[[ DATA RECORDS open ]]

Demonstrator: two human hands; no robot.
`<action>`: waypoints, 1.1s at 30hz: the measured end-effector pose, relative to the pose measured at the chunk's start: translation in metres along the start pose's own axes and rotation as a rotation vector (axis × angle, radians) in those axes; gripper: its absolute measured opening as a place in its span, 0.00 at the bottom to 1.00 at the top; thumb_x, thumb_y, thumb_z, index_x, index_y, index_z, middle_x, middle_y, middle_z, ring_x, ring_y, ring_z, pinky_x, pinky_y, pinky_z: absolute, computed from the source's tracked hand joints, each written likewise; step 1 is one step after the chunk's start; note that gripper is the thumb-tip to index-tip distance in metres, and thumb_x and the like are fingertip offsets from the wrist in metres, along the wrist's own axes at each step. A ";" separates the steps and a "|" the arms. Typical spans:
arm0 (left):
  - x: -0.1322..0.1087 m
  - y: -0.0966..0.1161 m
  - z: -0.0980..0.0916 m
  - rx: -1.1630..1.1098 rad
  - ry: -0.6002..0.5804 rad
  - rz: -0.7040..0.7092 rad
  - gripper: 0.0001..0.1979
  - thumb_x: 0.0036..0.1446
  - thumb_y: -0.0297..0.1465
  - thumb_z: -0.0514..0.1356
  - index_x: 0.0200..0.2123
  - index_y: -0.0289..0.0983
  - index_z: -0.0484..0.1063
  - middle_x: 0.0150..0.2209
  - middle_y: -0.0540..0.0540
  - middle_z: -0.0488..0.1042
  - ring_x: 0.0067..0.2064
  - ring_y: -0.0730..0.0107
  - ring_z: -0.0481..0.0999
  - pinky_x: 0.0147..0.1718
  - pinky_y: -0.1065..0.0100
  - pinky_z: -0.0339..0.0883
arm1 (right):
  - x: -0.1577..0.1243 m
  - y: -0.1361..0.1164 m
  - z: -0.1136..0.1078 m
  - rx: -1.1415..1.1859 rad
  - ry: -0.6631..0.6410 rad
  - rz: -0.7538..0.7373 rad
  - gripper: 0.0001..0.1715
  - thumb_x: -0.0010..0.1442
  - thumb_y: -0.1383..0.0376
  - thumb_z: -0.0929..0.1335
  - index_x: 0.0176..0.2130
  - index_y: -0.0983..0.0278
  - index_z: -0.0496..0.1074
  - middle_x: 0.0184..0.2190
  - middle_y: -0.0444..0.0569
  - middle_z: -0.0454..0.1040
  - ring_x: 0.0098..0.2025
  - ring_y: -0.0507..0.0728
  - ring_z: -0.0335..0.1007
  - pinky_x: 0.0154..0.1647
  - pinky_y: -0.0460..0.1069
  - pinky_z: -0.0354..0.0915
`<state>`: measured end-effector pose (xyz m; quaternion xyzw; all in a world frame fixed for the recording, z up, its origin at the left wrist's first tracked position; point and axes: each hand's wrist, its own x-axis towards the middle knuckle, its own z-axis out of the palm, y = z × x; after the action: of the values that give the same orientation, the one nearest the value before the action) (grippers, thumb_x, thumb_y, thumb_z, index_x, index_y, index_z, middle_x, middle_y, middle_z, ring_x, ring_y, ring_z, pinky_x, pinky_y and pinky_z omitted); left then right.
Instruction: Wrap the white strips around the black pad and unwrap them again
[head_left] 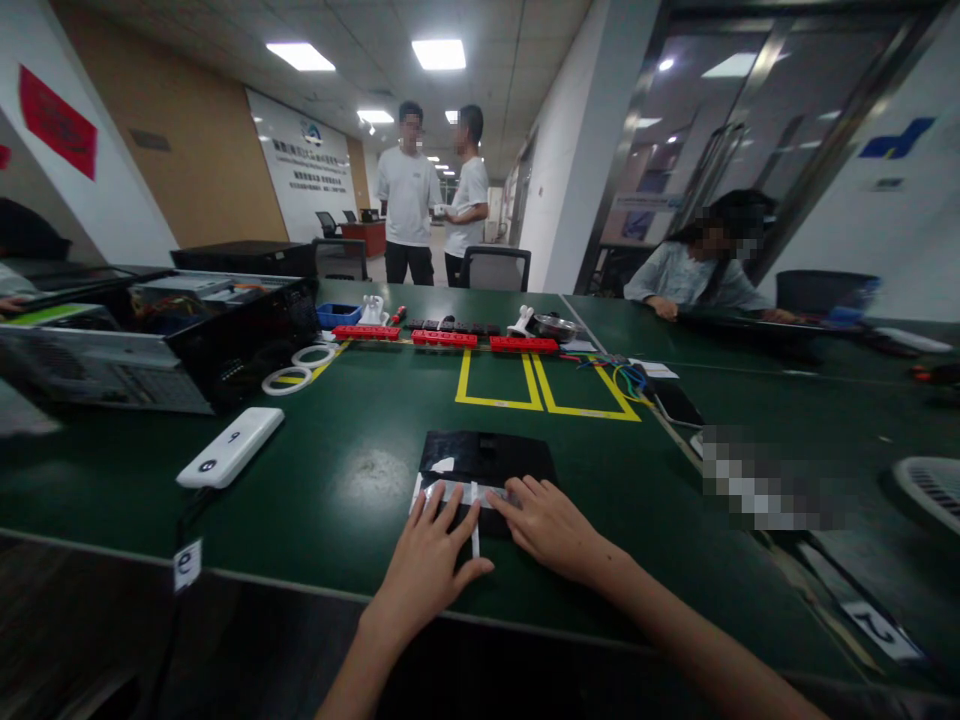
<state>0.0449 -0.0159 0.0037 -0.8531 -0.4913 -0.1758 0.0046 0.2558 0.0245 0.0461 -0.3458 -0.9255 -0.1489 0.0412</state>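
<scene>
A flat black panel (487, 455) with white strips along its near edge lies on the green table (352, 480) in front of me. My left hand (429, 562) rests flat on its near left part, fingers spread over the white strips. My right hand (551, 525) lies flat on its near right part, fingers stretched toward the left. Neither hand grips anything.
A white power bank (231, 447) lies to the left, an open computer case (150, 340) behind it, with white tape rolls (300, 367). Yellow tape squares (540, 385), red strips (444, 338) and coloured wires (622, 375) sit farther back. A seated person is at right; two people stand behind.
</scene>
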 end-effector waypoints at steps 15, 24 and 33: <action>0.000 0.000 -0.003 0.018 -0.042 -0.014 0.31 0.58 0.49 0.51 0.62 0.44 0.55 0.63 0.38 0.55 0.64 0.43 0.50 0.56 0.41 0.51 | -0.005 -0.005 0.001 0.027 0.010 -0.020 0.32 0.62 0.51 0.58 0.59 0.65 0.59 0.47 0.58 0.68 0.45 0.62 0.64 0.43 0.56 0.59; 0.002 -0.005 -0.022 -0.210 -0.024 -0.056 0.29 0.63 0.41 0.50 0.64 0.44 0.47 0.63 0.42 0.56 0.64 0.57 0.54 0.59 0.51 0.52 | -0.005 0.000 -0.005 0.047 0.005 -0.010 0.26 0.64 0.55 0.58 0.56 0.64 0.62 0.44 0.55 0.68 0.42 0.59 0.63 0.41 0.53 0.58; -0.019 -0.073 -0.019 -0.106 0.152 -0.332 0.20 0.64 0.34 0.45 0.56 0.37 0.65 0.56 0.42 0.69 0.57 0.63 0.67 0.58 0.56 0.56 | -0.004 0.008 -0.009 0.055 0.232 -0.017 0.18 0.63 0.68 0.59 0.50 0.68 0.69 0.39 0.55 0.71 0.40 0.57 0.64 0.39 0.52 0.59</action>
<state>-0.0305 0.0025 0.0042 -0.7437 -0.6135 -0.2635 -0.0323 0.2637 0.0251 0.0564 -0.3170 -0.9211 -0.1629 0.1563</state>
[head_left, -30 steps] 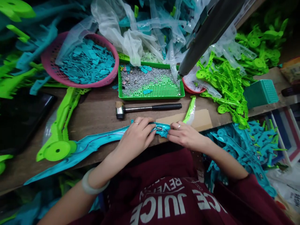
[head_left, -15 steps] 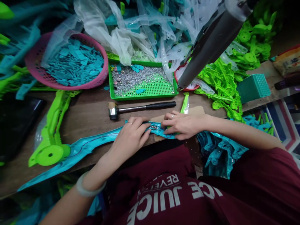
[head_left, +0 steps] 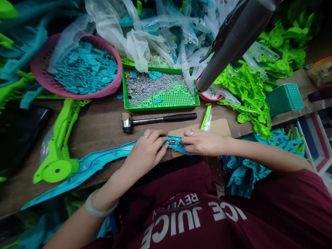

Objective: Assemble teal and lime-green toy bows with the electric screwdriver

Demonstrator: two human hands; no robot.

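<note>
A long blue plastic shell (head_left: 106, 157) lies along the table's front edge, hollow side up, with a thin dark wire running inside it. Near its right part sits a small metallic insert (head_left: 172, 141), possibly springs or small cells; I cannot tell which. My left hand (head_left: 148, 147) is closed over the shell just left of this insert, fingertips at its edge. On the other side, my right hand (head_left: 199, 142) has its fingers pinched at the shell's right end, hiding that end. A lime-green arm with a round disc (head_left: 58, 170) overlaps the shell's left part.
A rubber-headed hammer (head_left: 158, 119) lies behind my hands. Beyond it stand a green tray (head_left: 163, 105) of small metal pieces and a pink basket (head_left: 118, 77) of blue parts. A dark post (head_left: 230, 45) slants at right near piled green parts (head_left: 249, 93). Cardboard (head_left: 220, 128) lies beneath.
My right hand's fingers have drawn closer together and lie slightly lower at the shell's right end. My left hand stays on the shell. The whole view has shifted slightly.
</note>
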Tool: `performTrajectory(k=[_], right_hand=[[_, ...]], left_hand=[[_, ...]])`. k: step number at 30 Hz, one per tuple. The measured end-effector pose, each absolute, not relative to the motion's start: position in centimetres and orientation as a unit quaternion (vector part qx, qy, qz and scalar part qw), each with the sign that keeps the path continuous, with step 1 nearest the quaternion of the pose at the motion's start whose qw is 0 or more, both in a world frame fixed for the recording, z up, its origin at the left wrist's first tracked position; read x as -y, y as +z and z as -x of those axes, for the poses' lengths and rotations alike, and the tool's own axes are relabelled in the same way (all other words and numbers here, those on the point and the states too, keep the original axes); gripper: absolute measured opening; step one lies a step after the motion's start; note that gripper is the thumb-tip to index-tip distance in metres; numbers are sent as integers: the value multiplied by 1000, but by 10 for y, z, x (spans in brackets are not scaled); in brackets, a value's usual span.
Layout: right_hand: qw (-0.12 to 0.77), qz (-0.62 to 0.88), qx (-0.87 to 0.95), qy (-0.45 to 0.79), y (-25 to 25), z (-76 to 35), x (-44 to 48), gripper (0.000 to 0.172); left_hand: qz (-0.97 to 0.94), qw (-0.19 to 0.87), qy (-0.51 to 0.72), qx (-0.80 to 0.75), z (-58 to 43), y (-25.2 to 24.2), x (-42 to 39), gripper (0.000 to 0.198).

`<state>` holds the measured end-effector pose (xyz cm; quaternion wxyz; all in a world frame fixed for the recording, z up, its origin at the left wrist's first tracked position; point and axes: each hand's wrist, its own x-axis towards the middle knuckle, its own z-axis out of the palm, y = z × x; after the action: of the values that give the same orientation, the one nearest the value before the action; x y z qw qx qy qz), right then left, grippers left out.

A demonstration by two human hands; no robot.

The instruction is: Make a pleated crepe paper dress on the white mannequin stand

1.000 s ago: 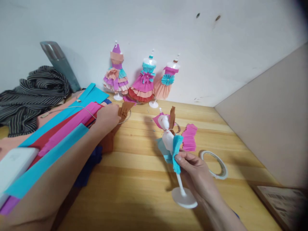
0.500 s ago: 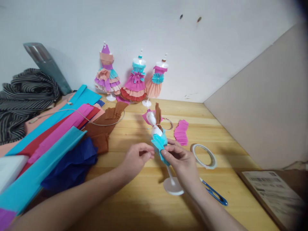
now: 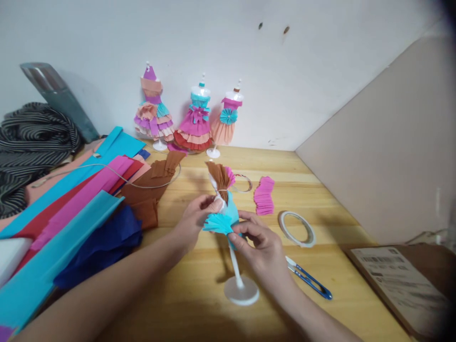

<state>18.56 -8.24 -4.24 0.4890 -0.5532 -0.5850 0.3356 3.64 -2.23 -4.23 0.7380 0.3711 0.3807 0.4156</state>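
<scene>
Between my hands is a small white dress-form mannequin (image 3: 241,293) on a round stand, leaning slightly. Gathered brown crepe paper (image 3: 220,176) fans out from its upper part, tied with a thin band, with some pink paper behind. Turquoise crepe paper (image 3: 220,223) wraps the lower body and flares leftward in pleats. My left hand (image 3: 197,218) is closed on the white torso, thumb in front. With thumb and fingertips, my right hand (image 3: 261,244) pinches the turquoise paper at its right end. The fingers partly hide the body.
Three dressed mannequins (image 3: 194,126) stand by the wall. Coloured crepe paper sheets (image 3: 78,204) and a cable cover the left side. To the right lie pleated pink paper (image 3: 264,195), a tape roll (image 3: 297,229), blue thread snips (image 3: 309,279) and a cardboard box (image 3: 395,285).
The mannequin has turned, bringing the brown paper towards me, and its base has shifted left and nearer. My left hand has moved up onto the torso. The turquoise paper now flares leftward.
</scene>
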Motion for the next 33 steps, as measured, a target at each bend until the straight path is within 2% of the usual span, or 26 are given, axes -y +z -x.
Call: performTrajectory(k=[4,9,14,26,33], right_hand=[[493,545,564,376,-36,-192,88,8],[577,542,476,383,-18,-210,94,7],[583,528,452,421,3,-214,94,10],[465,542,696,79,11,-179,64,19],[443,522,729,4,7,-178,68,21]], left_hand=[[-379,769,391,-335,-31,-49,16,44],[-375,777,396,-315,-29,-55,15,41],[-387,785,401,-270,-32,-45,21,47],[-436,768,397,-249,-39,-54,24,43],[-463,759,387,-244,-38,-52,25,33]])
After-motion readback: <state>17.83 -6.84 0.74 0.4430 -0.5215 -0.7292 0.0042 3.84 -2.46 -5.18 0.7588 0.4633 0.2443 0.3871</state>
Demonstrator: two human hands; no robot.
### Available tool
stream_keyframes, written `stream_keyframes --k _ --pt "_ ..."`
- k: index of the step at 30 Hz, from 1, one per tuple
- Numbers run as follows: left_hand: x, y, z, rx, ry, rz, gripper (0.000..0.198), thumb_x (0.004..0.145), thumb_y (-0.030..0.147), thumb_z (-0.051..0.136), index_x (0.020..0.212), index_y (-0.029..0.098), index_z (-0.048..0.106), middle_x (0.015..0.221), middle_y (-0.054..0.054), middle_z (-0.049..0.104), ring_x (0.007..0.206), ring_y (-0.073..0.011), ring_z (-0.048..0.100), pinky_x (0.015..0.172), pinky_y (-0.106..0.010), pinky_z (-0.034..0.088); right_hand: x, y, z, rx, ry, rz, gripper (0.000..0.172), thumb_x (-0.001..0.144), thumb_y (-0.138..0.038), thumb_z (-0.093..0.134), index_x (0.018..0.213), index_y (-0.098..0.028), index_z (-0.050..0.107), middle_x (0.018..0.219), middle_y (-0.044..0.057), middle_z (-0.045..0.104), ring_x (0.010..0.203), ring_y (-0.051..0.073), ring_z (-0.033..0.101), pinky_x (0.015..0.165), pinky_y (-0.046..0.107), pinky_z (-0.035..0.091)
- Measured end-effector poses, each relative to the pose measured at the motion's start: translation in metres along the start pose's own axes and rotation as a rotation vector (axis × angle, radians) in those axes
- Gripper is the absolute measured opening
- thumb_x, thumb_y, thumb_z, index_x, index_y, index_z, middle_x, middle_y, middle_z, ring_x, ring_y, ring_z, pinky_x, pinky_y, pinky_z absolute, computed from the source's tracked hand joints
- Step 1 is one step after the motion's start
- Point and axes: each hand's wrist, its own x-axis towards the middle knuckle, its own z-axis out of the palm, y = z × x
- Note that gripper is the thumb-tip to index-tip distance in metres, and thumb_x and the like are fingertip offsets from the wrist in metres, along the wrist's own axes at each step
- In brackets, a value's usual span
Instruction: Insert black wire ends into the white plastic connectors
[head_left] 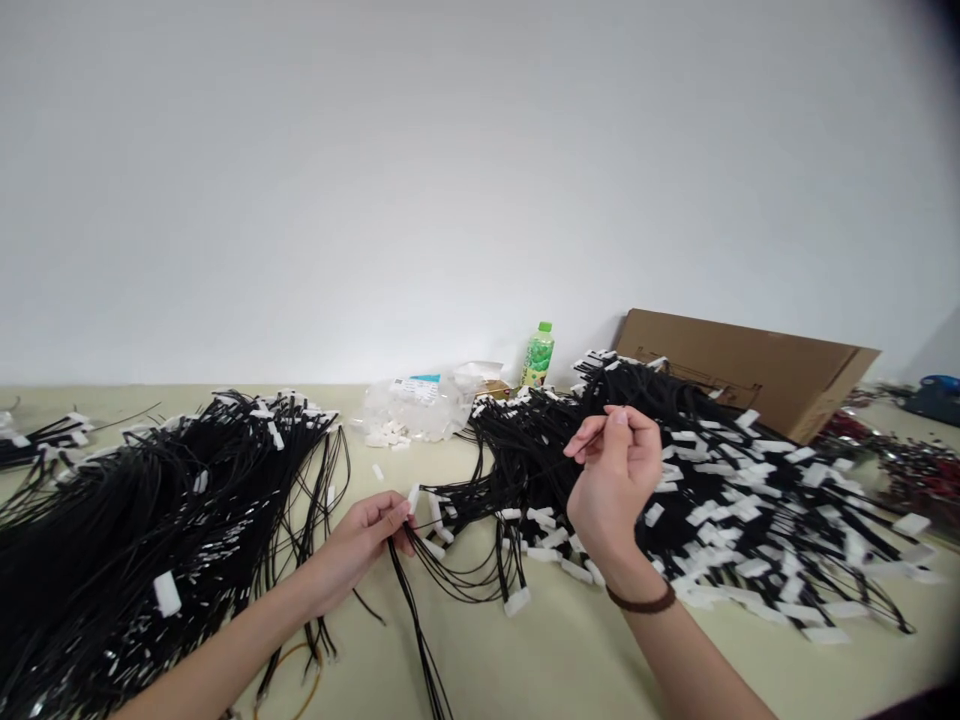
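Note:
My left hand [371, 533] is closed in a pinch on a white connector housing [413, 499], with black wires [411, 610] hanging from it toward the near table edge. My right hand [619, 475], wearing a dark band at the wrist, is raised over the right-hand pile, thumb pressed to curled fingers. Whatever it may pinch is too small to make out. Just right of my left hand lie loose wires with white connectors [517, 601]. A large pile of black wires with white connectors [720, 500] spreads beyond and beside my right hand.
Another heap of black wires [187, 500] covers the left of the table. At the back stand a clear plastic bag [420, 405] with white pieces, a green-capped bottle [537, 358] and a cardboard box [735, 365]. Red wires [919, 465] lie far right.

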Motion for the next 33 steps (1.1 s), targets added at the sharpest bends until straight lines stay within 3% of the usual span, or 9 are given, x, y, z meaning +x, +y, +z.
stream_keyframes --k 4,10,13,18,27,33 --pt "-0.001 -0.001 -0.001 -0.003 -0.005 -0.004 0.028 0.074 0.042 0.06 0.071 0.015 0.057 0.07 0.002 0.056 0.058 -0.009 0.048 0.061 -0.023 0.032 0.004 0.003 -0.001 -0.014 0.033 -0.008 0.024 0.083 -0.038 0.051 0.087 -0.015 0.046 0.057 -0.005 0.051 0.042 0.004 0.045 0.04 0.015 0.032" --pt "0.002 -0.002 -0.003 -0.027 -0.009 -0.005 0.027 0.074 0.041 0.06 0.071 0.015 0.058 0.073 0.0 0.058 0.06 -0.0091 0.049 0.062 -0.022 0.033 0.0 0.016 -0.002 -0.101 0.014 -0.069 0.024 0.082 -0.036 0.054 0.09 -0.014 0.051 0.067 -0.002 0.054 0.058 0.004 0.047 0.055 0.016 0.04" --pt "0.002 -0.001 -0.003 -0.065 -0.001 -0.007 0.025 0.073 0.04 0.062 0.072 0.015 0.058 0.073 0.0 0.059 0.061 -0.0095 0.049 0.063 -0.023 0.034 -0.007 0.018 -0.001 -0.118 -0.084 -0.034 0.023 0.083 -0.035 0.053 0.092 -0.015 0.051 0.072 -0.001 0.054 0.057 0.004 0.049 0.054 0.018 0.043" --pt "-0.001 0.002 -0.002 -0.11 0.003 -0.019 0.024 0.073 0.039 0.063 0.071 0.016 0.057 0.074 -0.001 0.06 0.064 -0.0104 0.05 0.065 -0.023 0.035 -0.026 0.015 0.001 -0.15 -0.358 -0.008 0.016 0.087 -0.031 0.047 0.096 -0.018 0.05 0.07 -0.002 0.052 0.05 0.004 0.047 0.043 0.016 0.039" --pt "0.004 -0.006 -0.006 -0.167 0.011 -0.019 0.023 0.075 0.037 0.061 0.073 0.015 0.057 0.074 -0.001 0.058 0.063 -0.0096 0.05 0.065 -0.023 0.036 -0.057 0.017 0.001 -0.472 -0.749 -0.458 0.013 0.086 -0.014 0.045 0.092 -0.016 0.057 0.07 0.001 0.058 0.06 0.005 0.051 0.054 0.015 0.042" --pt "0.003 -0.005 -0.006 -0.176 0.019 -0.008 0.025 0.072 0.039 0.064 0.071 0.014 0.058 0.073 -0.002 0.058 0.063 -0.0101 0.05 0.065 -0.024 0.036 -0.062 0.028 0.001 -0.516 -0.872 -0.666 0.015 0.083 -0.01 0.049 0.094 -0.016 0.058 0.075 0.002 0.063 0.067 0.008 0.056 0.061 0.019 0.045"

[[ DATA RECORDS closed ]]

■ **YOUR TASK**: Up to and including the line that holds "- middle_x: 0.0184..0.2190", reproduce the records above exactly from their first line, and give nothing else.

■ **COMPLETED TASK**:
Demonstrator: two human hands; no robot.
`<action>`: waypoints, 1.1s at 30hz: the measured end-effector pose, relative to the pose measured at the chunk's start: translation in metres along the start pose's own axes and rotation as a rotation vector (axis × angle, radians) in those axes; gripper: its absolute measured opening as a place in its span, 0.00 at the bottom to 1.00 at the top; thumb_x, thumb_y, thumb_z, index_x, index_y, index_z, middle_x, middle_y, middle_z, ring_x, ring_y, ring_z, pinky_x, pinky_y, pinky_z: absolute, computed from the source's tracked hand joints, each written likewise; step 1 is one step after the chunk's start; note that gripper is the thumb-tip to index-tip distance in metres, and thumb_x and the like are fingertip offsets from the wrist in metres, along the wrist's own axes at each step. A ";" separates the steps and a "|" the arms. Typical spans:
arm0 (left):
  - x: -0.1322..0.1087 m
  - y: -0.0966..0.1161 m
  - z: -0.0980..0.0916 m
  - rx: -1.1630..1.1098 rad
  - ry: -0.6002..0.5804 rad
  - rz: -0.7040..0.7092 rad
  - gripper: 0.0001..0.1979
  - thumb_x: 0.0036..0.1446
  - thumb_y: -0.0297..0.1465
  - thumb_z: -0.0514..0.1356
  - index_x: 0.0200..0.2123
  - index_y: -0.0289..0.0983
  - index_z: -0.0484..0.1063
  - middle_x: 0.0150..0.2209
  - middle_y: -0.0540..0.0540
  - middle_z: -0.0488..0.1042
  - ring_x: 0.0067..0.2064
  - ring_y: -0.0730..0.0107
  - ring_z: -0.0481..0.0999
  - pinky_x: 0.0147..0.1718
  - pinky_y: -0.1065..0.0100
  - pinky_z: -0.0339..0.0883
arm1 (right):
  - x: -0.1577..0.1243 m
  - y: -0.1361..0.1164 m
  - z: -0.1136..0.1078 m
  - rx: -1.1415..1.1859 rad
  - ry: -0.6631..0.6410 rad
  - rz: -0.7538..0.7373 rad
  - gripper: 0.0001..0.1715
  - thumb_x: -0.0010..0.1442
  - thumb_y: -0.1383..0.0376
  - thumb_z: -0.0929..0.1335
  - index_x: 0.0176..0.2130
  - index_y: -0.0983..0.0278
  - index_z: -0.0496..0.1074
  - middle_x: 0.0184..0.2190

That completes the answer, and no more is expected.